With pictures left out, write out exactly every line from the start of the data through the one that contains "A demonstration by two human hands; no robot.".
[Opening Provided data section]
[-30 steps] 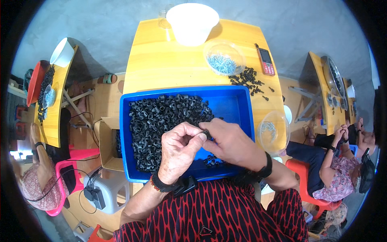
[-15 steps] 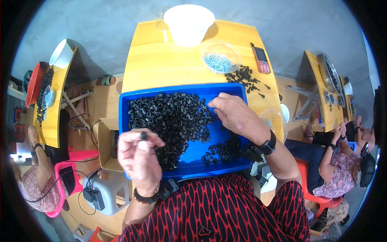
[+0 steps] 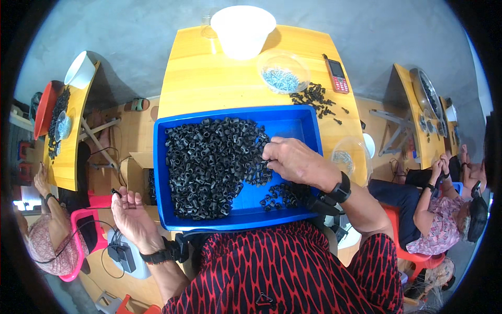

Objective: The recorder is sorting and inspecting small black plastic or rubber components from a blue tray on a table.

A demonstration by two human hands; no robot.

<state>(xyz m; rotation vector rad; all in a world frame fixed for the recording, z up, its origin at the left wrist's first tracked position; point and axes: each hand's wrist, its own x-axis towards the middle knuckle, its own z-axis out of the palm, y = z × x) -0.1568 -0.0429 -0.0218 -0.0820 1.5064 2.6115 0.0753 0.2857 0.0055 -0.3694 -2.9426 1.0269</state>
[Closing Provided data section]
Exercise response.
[-30 steps] 
[-15 steps] 
[+0 steps] 

Objective: The recorder is sorting and inspecting small black plastic or rubber components from a blue tray on a table.

A demonstration by two human hands; no robot.

That completes the answer.